Üniversitelerde polisin cirit atması onları hiç
rahatsız etmedi. Haklarını arayan öğrencilerin,
kadınların ve başka yurttaşların
arada bir polis tarafından dayaktan geçirilmesi, kan-revan
içinde bırakılması, yaka paça alınıp
götürülmesi de…
Soruşturma safhasında, yani henüz suçlu olup olmadıkları
belirsizken tutuklanan başka yurttaşlara, hatta
yazarlara, gazetecilere kelepçe vurulması, enselerinden
tutulup arabalara tıkıştırılmaları
filan da…
Ama bu bir rektör ve de Kemalist… Öyle olunca koca koca rektör
efendiler, bir anda haşarı öğrencilere dönüşüp,
Van’a kadar koşturup, “bağımsız yargı”
önünde gösterilere kalkıştılar…
Bu hızla Başbakanlık Müsteşarı
Ömer Dinçer’in “intihal”, yani başkasının
eserini kendine mal etme, bir tür akademik hırsızlık
suçunu işlediği kararını verip üniversite
ile ilişkisini kestiler. Dinçer’in gerçekten bunu yapıp
yapmadığını bilmiyoruz. Ama İstanbul
Üniversitesi Rektörü Kemal Alemdaroğlu’nun
bu işi yaptığı yıllardır yazılıp
çizilmekte, uluslararası üniversiteler tarafından
da belirtilmekte, yani ayan beyan iken, ona kimseler ilişmiyor.

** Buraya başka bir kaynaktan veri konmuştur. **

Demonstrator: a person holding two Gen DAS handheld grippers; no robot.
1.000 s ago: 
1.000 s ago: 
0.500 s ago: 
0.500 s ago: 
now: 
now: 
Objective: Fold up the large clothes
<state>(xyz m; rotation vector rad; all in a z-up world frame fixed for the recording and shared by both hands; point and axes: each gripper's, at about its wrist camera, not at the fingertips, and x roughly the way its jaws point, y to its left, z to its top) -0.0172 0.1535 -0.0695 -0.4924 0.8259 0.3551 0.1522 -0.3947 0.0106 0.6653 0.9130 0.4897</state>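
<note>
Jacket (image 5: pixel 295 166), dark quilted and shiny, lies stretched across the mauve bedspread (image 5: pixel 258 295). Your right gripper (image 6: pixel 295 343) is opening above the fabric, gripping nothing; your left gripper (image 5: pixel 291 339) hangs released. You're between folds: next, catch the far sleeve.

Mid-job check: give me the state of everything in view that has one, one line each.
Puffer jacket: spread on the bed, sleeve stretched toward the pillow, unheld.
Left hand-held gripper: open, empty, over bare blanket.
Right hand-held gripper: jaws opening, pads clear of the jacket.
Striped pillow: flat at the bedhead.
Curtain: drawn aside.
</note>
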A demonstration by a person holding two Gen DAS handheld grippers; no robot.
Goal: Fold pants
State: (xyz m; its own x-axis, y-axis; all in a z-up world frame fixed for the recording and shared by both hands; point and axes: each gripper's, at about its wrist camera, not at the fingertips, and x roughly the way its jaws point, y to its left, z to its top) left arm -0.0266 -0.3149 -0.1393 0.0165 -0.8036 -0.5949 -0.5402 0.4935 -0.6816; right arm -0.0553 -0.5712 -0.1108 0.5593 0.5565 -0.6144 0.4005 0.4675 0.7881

Elbet Alemdaroğlu’nun dokunulmazlığı var,
o bir Kemalist!
Evet Türk üniversitesinin durumu işte budur. Bu üniversite
hiçbir zaman ne insan haklarını savundu, ne bilim
özgürlüğünü. Tarihi yalanlar, Şovenist ve ırkçı
zırvalar bu üniversitenin “bilimi” oldu her zaman…
Arada bir Genelkurmay salonlarına doluşup brifing
alarak hizaya gelen bu “cüppeliler” takımından zaten
ne beklenir?. İçlerinde bilim adamı demeye layık,
özgür görüşlü, kişilikli insanlar elbet var; ama
devede kulak kabilinden. Onları da on yılda bir
vatan ve millet kurtaran askeri rejimler elekten geçirip üniversitenin
dışına atıyorlar.
Öteki “cüppelilere”, bu ülkenin adliye takımına
gelince… Onların “adaleti” de zaten o biçimdir. Biz bu
garip Türk adaleti üzerine arada bir yazmaktan artık
yorulduk.
Akıl almaz iddianamelerin ve kararların altına
bu “Türk savcı ve hakimleri” imza atarlar. Örneğin
daha geçenlerde, hem de sıradan bir yargıç değil,
Yargıtay´ın deneyimli meneyimli yargıçları,
koca bir daire, tam bir ittifakla, tüzüğünde anadilde
eğitime yer verdiği için Eğitim Sen’i
mahkum etti. Yerel yargıç, ki az rastlanan düzeyli bir
hukukçu idi, kararında ısrar edince, Hukuk daireleri
kurulu, evet, koca kurul, kararı bir kez daha bozdu,
yani ana dilde eğitim istemeyi suç saydı!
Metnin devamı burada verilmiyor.